__WHAT IS EXPECTED__:
Leaving out the pictures, return word for word the stretch of entries below from the line holding "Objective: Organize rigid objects" through the line holding "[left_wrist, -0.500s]".

[Dataset excerpts]
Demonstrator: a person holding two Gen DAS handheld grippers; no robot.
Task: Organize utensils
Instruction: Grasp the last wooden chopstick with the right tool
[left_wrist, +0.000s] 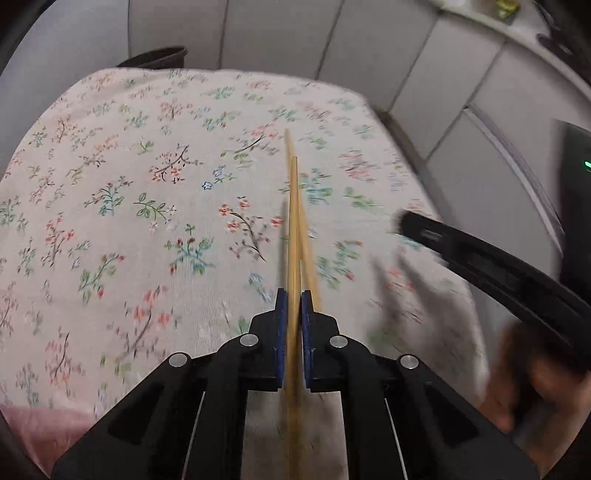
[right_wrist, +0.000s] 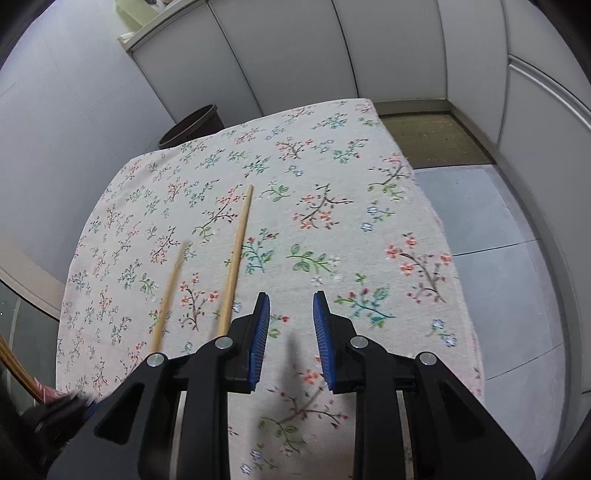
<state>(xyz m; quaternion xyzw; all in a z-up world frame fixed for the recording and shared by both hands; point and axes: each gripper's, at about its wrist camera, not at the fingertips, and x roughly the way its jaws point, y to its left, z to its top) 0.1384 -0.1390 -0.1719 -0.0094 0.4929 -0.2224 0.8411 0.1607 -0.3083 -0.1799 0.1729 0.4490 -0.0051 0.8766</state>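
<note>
Left tongs closed down narrow on a bamboo chopstick, blue pads pressing it from both sides; the stick runs straight out ahead along the tongs' own line, tip well forward over the floral cloth covering the worktop. A second chopstick shows just beside and behind the held one, crossing it at a shallow angle near the pads; whether it is also pinched or only lying on the cloth beneath cannot be told from this view. Right tongs stand partly open with nothing between the pads, hovering over bare cloth. In the right wrist view two chopsticks lie ahead and to the left of the right tongs: the longer one passes close by the left finger, the other, blurred, further left; both point away and slightly rightward, roughly parallel to the tongs' axis. More stick ends show at the far left edge, apparently bundled. Judgement: the left hand is nearer and already has the grip; the next move depends on keeping the stick's long axis in line with the tongs while carrying it toward its fellows.
</note>
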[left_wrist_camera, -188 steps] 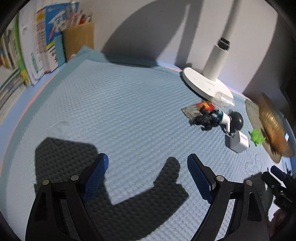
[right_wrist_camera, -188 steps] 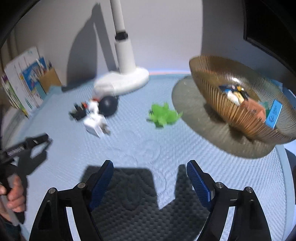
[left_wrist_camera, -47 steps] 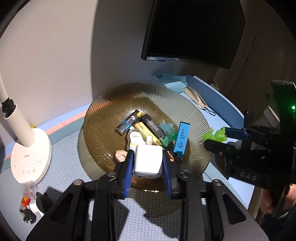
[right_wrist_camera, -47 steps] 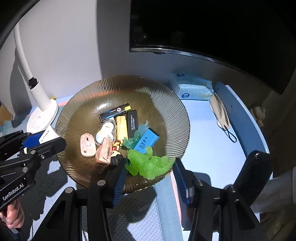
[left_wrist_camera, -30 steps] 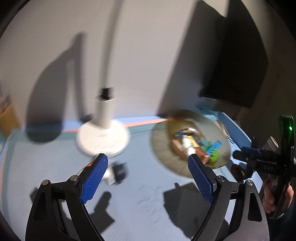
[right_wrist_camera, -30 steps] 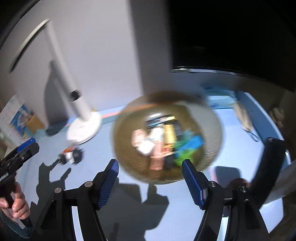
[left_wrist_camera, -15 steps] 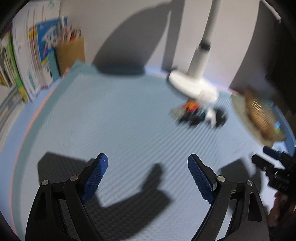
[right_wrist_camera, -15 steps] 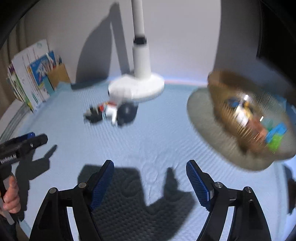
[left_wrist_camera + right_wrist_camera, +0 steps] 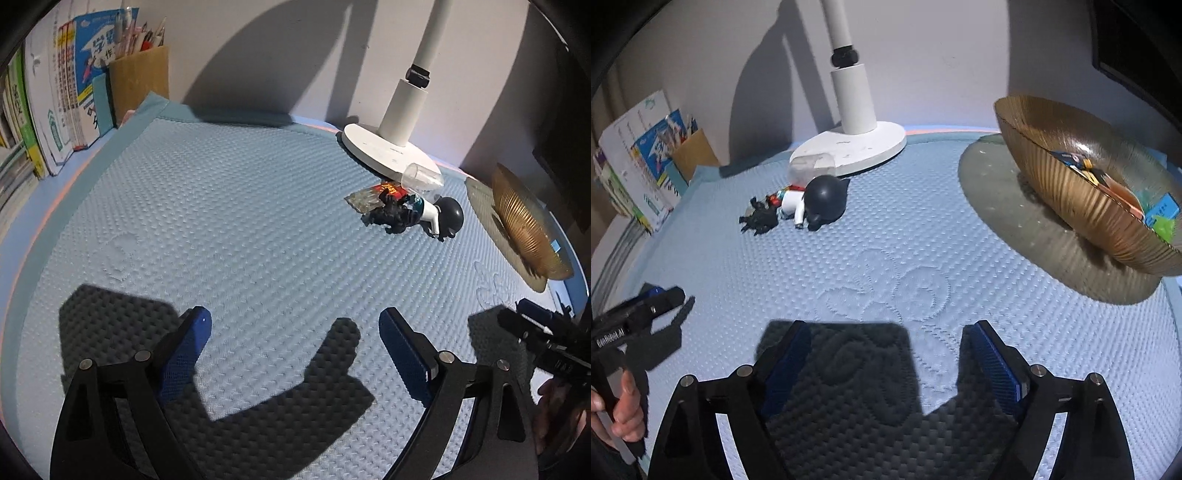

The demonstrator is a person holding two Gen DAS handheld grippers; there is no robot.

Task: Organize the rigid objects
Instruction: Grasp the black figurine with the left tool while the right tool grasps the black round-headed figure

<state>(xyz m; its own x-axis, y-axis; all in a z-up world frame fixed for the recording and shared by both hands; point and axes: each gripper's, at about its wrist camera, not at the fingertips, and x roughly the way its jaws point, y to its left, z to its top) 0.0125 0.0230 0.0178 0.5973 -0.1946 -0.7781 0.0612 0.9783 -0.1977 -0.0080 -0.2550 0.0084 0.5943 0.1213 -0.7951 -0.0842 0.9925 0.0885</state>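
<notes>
Books (image 9: 55, 107) and a cardboard pen holder (image 9: 138, 79) are standing at the far left edge of the blue textured mat (image 9: 221, 221). The left gripper (image 9: 293, 354) is hovering over bare mat, its blue fingers spread wide and carrying nothing. Further right, a small pile is lying just in front of the white lamp base (image 9: 849, 147): a black spiky figure (image 9: 759, 218), a white earbud case (image 9: 794, 206) and a black round figure (image 9: 825, 201), all touching. The right gripper (image 9: 886, 354) is likewise hanging over the mat, spread apart and empty. At the far right, the amber ribbed bowl (image 9: 1071, 184) is holding several small items.
</notes>
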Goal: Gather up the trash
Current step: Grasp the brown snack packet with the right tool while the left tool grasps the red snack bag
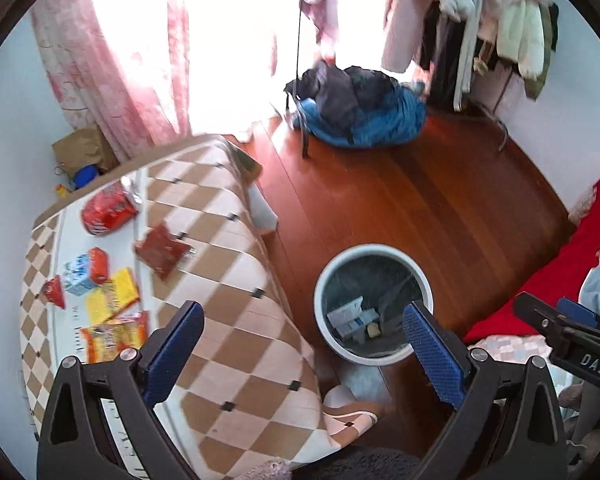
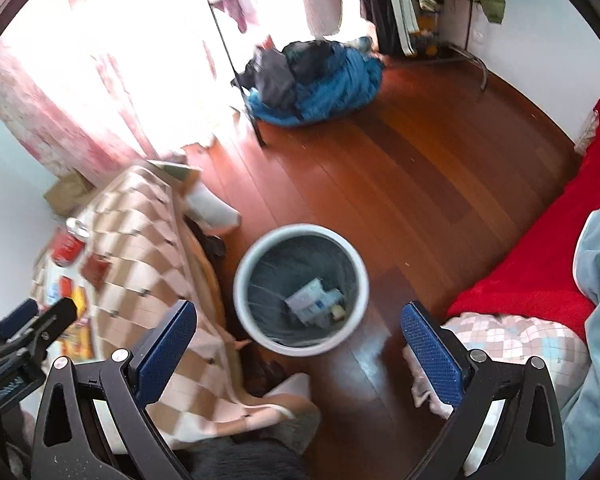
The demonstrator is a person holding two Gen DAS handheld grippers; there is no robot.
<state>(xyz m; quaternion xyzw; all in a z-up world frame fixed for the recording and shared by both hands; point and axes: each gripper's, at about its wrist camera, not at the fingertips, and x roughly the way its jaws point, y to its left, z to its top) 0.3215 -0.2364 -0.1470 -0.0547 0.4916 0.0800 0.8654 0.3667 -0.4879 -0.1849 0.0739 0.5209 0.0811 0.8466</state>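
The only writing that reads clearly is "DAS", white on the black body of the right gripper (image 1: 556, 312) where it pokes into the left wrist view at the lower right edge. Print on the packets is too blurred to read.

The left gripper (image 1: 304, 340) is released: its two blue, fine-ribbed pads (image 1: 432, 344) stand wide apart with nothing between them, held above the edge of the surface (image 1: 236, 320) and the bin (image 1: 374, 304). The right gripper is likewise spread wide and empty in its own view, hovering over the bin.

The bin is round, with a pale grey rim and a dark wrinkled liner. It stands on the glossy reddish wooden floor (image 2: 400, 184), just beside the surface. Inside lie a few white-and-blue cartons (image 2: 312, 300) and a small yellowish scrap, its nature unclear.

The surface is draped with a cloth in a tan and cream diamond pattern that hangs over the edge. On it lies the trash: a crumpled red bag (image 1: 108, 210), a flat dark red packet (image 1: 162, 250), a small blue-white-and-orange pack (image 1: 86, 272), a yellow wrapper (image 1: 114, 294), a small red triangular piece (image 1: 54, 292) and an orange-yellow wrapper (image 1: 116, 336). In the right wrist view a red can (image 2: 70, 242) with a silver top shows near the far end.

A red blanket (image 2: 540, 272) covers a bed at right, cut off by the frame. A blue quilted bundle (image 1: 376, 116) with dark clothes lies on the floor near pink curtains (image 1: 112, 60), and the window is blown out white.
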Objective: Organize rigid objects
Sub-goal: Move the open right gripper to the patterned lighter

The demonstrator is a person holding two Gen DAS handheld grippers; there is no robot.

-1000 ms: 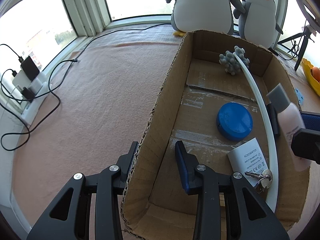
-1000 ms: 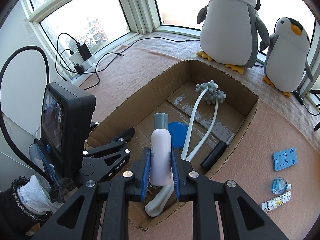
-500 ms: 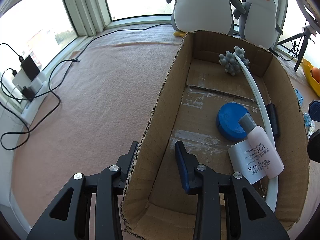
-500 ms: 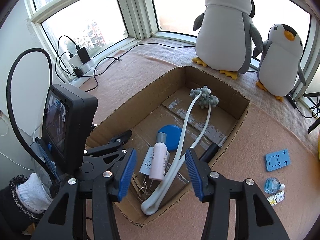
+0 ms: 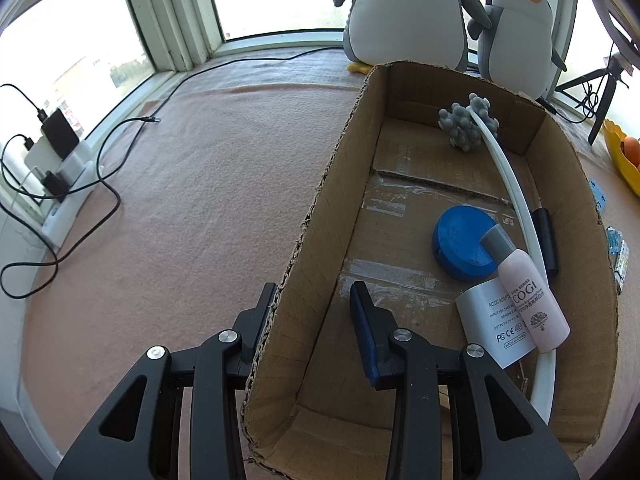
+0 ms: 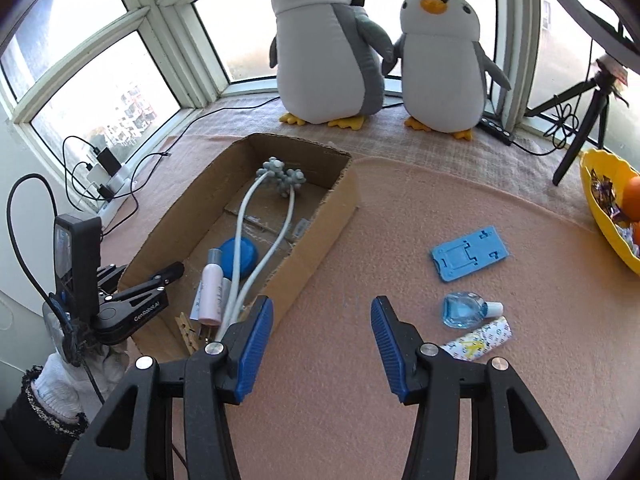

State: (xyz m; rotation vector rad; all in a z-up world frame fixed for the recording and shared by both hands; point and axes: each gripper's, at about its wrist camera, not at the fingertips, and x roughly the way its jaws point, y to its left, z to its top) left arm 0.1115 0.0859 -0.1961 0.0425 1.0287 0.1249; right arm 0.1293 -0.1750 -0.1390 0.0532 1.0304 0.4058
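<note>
The pink bottle (image 5: 527, 295) has dropped from the right gripper (image 6: 322, 344) and now lies in the cardboard box (image 5: 320, 216). That gripper's jaws have just opened and swung out empty over the mat, near the small blue bottle (image 6: 466, 309). Approach it squarely while the left gripper (image 5: 314, 320), clamped on the box wall, steadies it.

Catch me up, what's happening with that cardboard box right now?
The left gripper is clamped on the brown cardboard box's side wall. The pink bottle with a grey cap lies inside on a white adapter. The right gripper, jaws open and empty, hangs over the peach cloth near the blue glass vial.
</note>
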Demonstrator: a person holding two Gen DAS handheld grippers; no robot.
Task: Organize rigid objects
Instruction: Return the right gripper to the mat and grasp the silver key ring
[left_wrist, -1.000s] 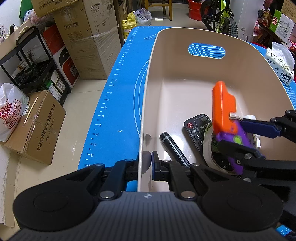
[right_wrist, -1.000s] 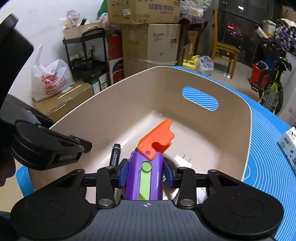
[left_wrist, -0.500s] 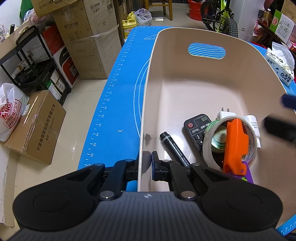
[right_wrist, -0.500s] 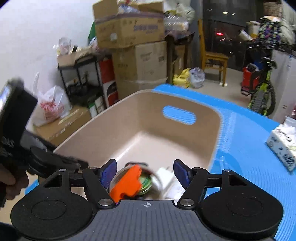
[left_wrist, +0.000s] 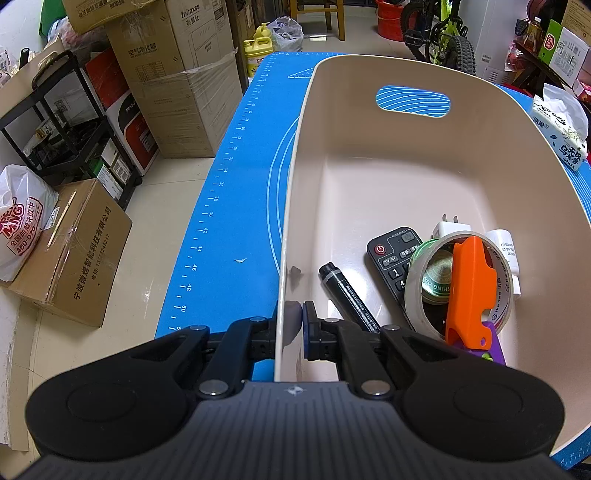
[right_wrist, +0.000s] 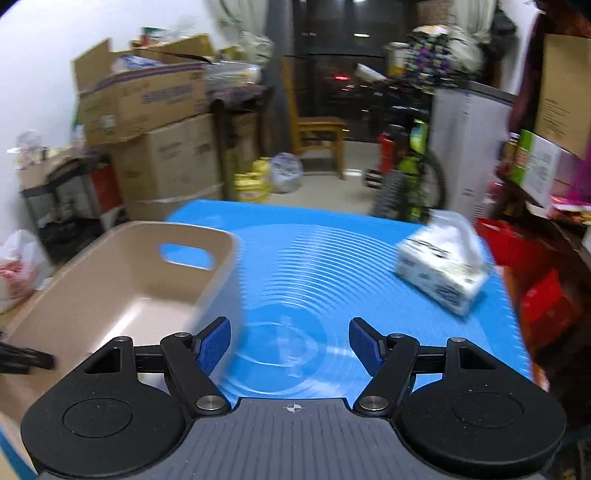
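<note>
My left gripper (left_wrist: 291, 321) is shut on the near left wall of the beige bin (left_wrist: 295, 206). Inside the bin lie a black marker (left_wrist: 347, 295), a black remote (left_wrist: 393, 258), a tape roll (left_wrist: 417, 284), a white plug adapter (left_wrist: 448, 225) and an orange and purple toy (left_wrist: 469, 291) resting on the tape roll. My right gripper (right_wrist: 290, 345) is open and empty, above the blue mat (right_wrist: 332, 258) to the right of the bin (right_wrist: 110, 280). The right wrist view is blurred.
A tissue pack (right_wrist: 443, 273) lies on the mat's far right, also in the left wrist view (left_wrist: 561, 133). Cardboard boxes (left_wrist: 184, 92), a black shelf cart (left_wrist: 70, 125) and a bicycle (left_wrist: 443, 33) stand on the floor around the table.
My right gripper let go of the orange and purple toy into the bin, opened, and swung up and right out of the bin. The left gripper has not moved.
</note>
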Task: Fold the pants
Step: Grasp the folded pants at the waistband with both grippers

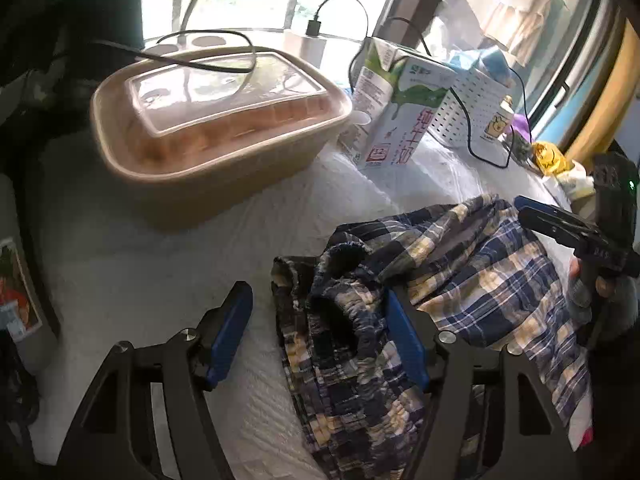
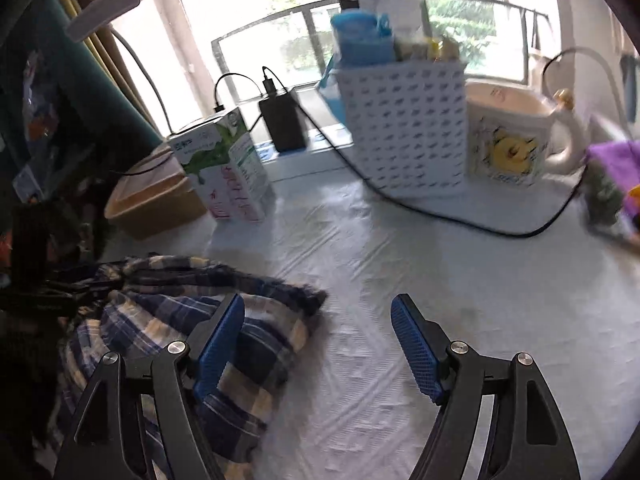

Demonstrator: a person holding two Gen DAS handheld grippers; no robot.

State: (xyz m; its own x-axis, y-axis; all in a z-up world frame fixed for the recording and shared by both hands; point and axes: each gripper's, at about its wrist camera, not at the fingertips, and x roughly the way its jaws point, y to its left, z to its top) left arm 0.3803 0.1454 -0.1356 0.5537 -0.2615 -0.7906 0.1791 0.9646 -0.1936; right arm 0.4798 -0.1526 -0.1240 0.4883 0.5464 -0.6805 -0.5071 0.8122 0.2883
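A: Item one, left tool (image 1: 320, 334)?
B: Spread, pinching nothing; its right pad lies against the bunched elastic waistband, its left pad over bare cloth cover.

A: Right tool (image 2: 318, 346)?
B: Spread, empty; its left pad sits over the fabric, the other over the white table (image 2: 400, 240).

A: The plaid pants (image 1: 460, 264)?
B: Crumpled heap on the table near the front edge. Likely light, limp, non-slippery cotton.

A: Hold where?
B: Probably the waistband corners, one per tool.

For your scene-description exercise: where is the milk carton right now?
In the left wrist view, the milk carton stands upright on the white cloth, between the lidded tub and the white basket, behind the plaid pants.
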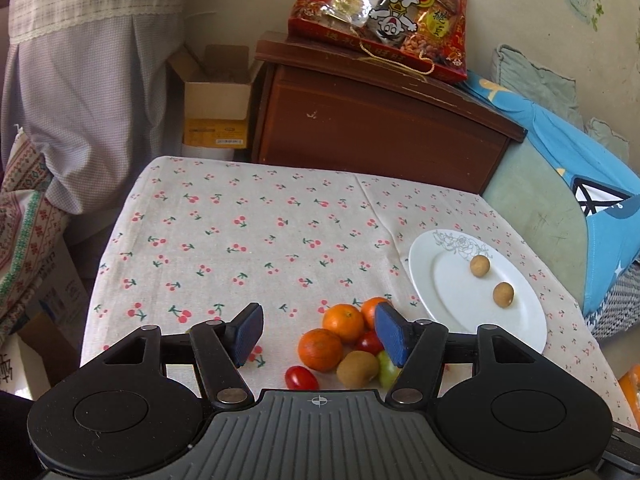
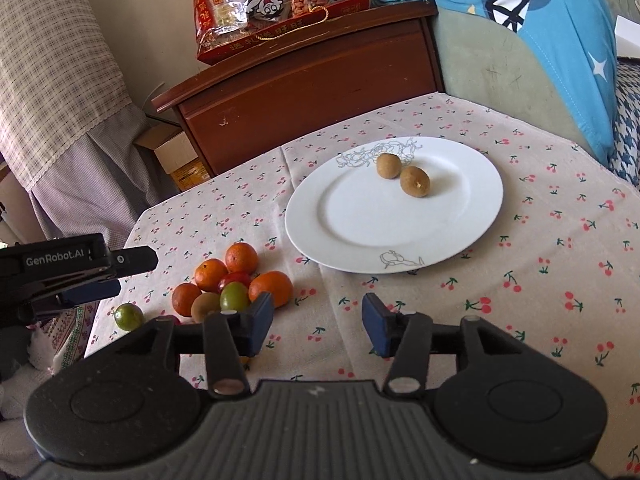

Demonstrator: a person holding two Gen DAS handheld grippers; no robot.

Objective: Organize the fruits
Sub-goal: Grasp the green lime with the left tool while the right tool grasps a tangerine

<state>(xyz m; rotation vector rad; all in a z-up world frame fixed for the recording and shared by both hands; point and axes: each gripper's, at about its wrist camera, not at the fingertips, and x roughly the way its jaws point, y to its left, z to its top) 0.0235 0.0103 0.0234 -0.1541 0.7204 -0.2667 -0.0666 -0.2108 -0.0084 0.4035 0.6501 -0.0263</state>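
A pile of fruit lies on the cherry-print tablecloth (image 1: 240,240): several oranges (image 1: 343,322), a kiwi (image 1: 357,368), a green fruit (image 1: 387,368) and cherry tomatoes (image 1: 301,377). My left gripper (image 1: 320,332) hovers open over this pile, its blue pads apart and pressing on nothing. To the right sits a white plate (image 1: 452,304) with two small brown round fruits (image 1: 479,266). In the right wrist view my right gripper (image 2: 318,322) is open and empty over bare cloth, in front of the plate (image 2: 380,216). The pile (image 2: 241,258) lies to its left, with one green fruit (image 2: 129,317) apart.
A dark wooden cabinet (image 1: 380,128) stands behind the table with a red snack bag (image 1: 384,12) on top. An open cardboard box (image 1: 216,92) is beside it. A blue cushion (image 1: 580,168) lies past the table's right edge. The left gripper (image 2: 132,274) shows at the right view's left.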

__RESPONSE TO THE TASK__:
Objective: Organize rigid objects
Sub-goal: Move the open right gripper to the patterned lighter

The demonstrator is a person holding two Gen DAS handheld grippers; there is no robot.

-1000 ms: 
-1000 ms: 
-500 ms: 
-500 ms: 
+0 ms: 
+0 ms: 

State: (xyz m; rotation vector rad; all in a z-up world frame fixed for the recording and shared by both hands; point and axes: each gripper's, at about its wrist camera, not at the fingertips, and x roughly the way its jaws point, y to its left, z to its top) left arm 0.1115 0.0859 -0.1961 0.0425 1.0287 0.1249; right arm 0.1293 -0.1750 -0.1390 0.0532 1.0304 0.4058
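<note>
The pink bottle (image 5: 527, 295) has dropped from the right gripper (image 6: 322, 344) and now lies in the cardboard box (image 5: 320, 216). That gripper's jaws have just opened and swung out empty over the mat, near the small blue bottle (image 6: 466, 309). Approach it squarely while the left gripper (image 5: 314, 320), clamped on the box wall, steadies it.

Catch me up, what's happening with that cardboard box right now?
The left gripper is clamped on the brown cardboard box's side wall. The pink bottle with a grey cap lies inside on a white adapter. The right gripper, jaws open and empty, hangs over the peach cloth near the blue glass vial.
</note>
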Demonstrator: a person holding two Gen DAS handheld grippers; no robot.
Task: Organize rigid objects
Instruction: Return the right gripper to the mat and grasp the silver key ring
[left_wrist, -1.000s] 
[right_wrist, -1.000s] 
[left_wrist, -0.500s] 

This exercise has been worked through to completion.